Forever, it seems, well-meaning busybodies have tried to steer the less affluent to shop in a way that suits wealthy people who think they know what’s best for those pinching pennies. The result has been the demonization of retailers ranging from payday lenders and rent-to-own appliance operations to currency exchanges, convenience stores and corner liquor outlets — not to mention Walmart.
Now comes a predictable backlash against dollar stores, fast-growing retail chains that are getting blamed for figuring out how to operate successfully in depressed rural communities and troubled inner-city locations, as well as more moneyed areas.
A study published this month from the Institute for Local Self-Reliance titled “The Dollar Store Invasion” claims dollar-store chains pose a danger to a community’s well-being. A recent New York Times story strikes a similarly alarmist note, saying a growing number of cities are fighting back against expansion by Dollar Tree and Dollar General, the leading dollar-store companies (Dollar Tree owns Family Dollar, the other big retail brand).
Among the sins being alleged in the “Invasion” report:
— The chains “target disenfranchised areas, especially in hard-hit rural communities as well as Black and Latino neighborhoods in or near urban centers.”
— They “deliberately understaff their stores,” leading to safety violations and violent crime, while paying low wages.
— They “stock no fresh produce and provide deceptively poor value to shoppers, often selling ‘cheater’ sizes of goods —smaller sizes at a higher price per ounce.”
— They also use “predatory tactics” — such as keeping prices low and opening multiple locations — to drive local grocery stores and other retailers out of business.
One thing’s for sure: Where some observers see predators, others see competitors.
At the heart of the complaints is an understandable fear of competition from incumbent businesses that aren’t as sharply run and want local officials to protect them by blocking the expansion of the dollar chains.
The reality is that dollar stores number in the tens of thousands coast-to-coast for good reason. They provide tremendous value to their customers, especially during inflationary times. (Dollar Tree recently addressed inflation by bumping up its traditional $1 price point for nearly all its merchandise to $1.25, while Family Dollar and Dollar General offer more goods at higher prices, though mostly under $10).
It is a folly to criticize the chains for locating in areas underserved by other retailers, as if it would be better to have no stores in those locations, or overpriced, poorly run ones.
Further, a glance at the map shows that the nearly 1,500 dollar stores in Illinois are spread over a reasonably diverse area. In Chicagoland, Dollar Tree’s footprint covers communities ranging from north suburban Northbrook to south suburban Homewood, as opposed to focusing only where poverty and crime are most conspicuous.
The complaints about understaffing and low wages are more credible, but compared to what? While unionized grocery store employees, for instance, typically enjoy good working conditions and pay, that’s not the norm in U.S. retailing. And the dollar chains have stepped up recently to clean up their stores and increase wages.

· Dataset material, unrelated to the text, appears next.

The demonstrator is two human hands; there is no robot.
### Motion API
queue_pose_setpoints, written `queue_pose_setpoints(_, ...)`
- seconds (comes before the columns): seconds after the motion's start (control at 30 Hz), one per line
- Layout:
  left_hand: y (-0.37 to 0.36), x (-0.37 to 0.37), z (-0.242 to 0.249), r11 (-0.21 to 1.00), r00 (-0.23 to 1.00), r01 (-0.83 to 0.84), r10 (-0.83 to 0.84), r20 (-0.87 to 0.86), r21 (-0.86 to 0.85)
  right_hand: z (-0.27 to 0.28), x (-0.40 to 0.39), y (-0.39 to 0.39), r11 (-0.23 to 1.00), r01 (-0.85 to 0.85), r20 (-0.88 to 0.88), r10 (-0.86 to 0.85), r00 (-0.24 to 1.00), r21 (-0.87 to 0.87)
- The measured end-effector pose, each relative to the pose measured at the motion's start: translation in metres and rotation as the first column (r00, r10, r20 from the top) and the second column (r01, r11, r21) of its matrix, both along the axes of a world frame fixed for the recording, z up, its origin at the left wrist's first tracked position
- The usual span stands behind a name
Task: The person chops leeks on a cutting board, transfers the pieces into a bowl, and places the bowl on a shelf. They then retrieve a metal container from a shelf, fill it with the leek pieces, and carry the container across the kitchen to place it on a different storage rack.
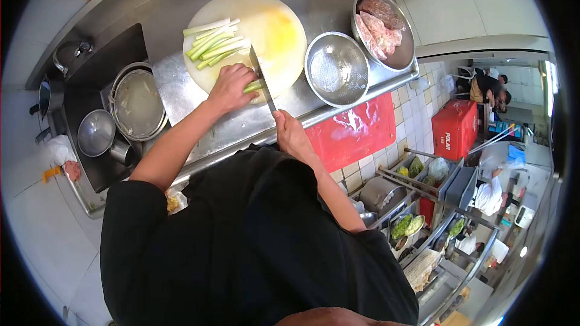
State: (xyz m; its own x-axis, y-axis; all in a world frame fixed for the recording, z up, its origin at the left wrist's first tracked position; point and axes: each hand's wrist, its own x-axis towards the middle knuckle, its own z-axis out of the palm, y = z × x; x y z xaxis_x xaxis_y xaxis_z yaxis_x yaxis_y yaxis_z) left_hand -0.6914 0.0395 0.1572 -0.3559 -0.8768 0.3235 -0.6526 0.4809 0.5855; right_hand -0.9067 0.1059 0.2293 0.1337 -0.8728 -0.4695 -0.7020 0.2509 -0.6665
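My right hand (291, 135) is closed round the handle of a long knife (262, 81), whose blade lies across the round white cutting board (287, 54). On the board's near side, my left hand (232, 89) bends its fingers over a short green stalk (253, 86), right beside the blade. A pile of cut green-and-white stalks (217, 42) rests on the left part of the board, just beyond my left hand. Yellow stains mark the board's right half.
Right of the board stand a perforated metal bowl (337, 69) and a metal bowl (406, 60) with bagged meat (380, 27). Pots and a strainer (139, 105) sit in the sink (130, 42) at left. Below the counter edge lies a red mat (356, 130); racks and people are farther right.
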Motion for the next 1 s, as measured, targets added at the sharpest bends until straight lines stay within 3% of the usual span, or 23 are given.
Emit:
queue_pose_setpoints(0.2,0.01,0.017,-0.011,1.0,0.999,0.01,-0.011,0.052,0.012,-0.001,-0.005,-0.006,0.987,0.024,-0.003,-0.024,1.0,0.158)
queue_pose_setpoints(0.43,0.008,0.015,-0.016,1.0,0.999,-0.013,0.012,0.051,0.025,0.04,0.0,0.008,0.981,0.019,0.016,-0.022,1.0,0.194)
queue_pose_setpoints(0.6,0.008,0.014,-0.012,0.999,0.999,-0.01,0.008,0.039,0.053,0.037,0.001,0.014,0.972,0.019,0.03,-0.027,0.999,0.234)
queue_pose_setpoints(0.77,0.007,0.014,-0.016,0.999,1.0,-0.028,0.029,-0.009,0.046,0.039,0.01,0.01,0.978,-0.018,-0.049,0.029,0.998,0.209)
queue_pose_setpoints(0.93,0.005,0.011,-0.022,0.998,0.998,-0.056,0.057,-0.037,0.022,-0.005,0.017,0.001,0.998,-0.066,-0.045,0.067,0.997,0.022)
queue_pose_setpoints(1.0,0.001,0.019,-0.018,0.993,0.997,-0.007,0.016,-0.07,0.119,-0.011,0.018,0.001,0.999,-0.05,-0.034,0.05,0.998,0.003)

Dollar Tree, for instance, had to respond to a disgusting scandal involving rats and other vermin at an Arkansas distribution center. Its chief executive departed, replaced by a dollar-store veteran with a strong operational record who has rebuilt the management team and pledged to maintain higher standards. The company is boosting hourly pay by about $2, and rising labor costs continue to put upward pressure on its wage rates.
As for stocking junk food instead of fresh produce, two thoughts: First, stores carry what people want to buy, and while “food deserts” are serious problems, it’s unrealistic to expect dollar stores to be the only solution.

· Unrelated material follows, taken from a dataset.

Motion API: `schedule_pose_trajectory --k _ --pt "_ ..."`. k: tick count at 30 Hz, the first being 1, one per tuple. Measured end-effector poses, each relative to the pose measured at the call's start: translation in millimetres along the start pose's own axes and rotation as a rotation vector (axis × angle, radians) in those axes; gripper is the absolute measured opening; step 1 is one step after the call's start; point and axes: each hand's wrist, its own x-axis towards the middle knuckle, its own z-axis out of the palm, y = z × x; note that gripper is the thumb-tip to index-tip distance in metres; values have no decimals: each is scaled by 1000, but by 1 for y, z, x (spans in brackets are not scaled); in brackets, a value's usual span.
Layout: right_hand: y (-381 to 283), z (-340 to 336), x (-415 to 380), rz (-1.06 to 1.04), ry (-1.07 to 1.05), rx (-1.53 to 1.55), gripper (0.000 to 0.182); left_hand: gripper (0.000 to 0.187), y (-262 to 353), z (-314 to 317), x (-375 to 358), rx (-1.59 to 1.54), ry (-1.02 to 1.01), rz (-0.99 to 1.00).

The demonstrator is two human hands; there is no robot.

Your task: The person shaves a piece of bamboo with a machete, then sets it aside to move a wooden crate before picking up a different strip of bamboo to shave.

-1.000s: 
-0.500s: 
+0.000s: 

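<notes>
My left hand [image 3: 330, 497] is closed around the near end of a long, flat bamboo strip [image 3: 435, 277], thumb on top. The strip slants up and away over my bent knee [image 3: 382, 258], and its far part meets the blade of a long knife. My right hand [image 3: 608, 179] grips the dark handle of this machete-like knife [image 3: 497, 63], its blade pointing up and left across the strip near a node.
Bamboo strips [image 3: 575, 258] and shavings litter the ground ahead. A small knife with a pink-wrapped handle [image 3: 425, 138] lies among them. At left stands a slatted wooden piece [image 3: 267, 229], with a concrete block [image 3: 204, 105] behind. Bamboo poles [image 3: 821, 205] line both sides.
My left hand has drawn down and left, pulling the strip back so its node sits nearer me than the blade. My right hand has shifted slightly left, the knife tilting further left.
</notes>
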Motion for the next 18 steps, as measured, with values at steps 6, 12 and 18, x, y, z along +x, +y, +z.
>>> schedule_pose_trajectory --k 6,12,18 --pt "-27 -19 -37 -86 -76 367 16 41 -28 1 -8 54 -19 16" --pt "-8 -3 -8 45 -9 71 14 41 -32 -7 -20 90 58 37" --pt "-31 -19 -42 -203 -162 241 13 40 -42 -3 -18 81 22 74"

Second, dollar stores already offer staples such as bread and milk, and they are indeed adding more consumables. On a conference call with investors this month, Dollar Tree said it is aggressively expanding the freezers and refrigerators in its stores to offer more pizza, ice cream and other foodstuffs, including goods selling for higher prices than its now-standard $1.25 price point. Its Family Dollar chain similarly is expanding its roster of private-label, affordable foods that, yes, often come in smaller packages to fit the budgets of those who have less to spend. No need to apologize for that.

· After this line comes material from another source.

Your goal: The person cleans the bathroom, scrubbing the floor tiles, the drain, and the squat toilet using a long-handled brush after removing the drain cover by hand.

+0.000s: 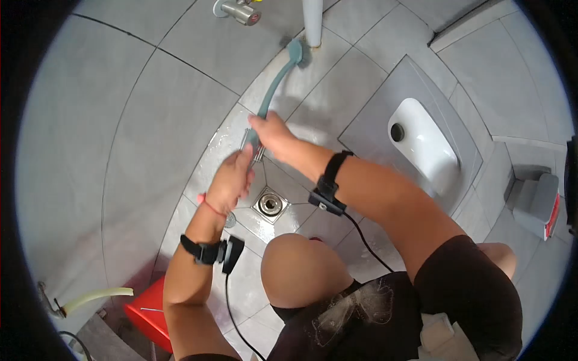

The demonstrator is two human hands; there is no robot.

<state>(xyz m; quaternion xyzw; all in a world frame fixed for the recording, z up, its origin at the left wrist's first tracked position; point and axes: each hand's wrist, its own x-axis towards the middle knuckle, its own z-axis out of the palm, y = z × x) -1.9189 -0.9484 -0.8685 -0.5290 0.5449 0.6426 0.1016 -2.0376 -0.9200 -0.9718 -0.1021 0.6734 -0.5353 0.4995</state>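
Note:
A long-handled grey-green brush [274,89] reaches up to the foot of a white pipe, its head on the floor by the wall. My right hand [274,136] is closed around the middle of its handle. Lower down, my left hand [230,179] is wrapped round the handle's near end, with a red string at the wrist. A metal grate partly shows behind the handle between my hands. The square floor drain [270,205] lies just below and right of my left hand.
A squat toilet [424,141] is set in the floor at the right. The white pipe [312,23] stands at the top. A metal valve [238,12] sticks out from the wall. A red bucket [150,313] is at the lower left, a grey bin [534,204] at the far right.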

To the let-them-eat-cake folks who customarily drive their SUVs to buy their organic arugula at Whole Foods, we say, have at it. But don’t complain about those who happily patronize dollar stores.
And if you decide to sneak into your local Dollar Tree to buy party goods, craft supplies or other items that even affluent shoppers recognize as decent deals, we promise not to tell.
An editorial from the Chicago Tribune.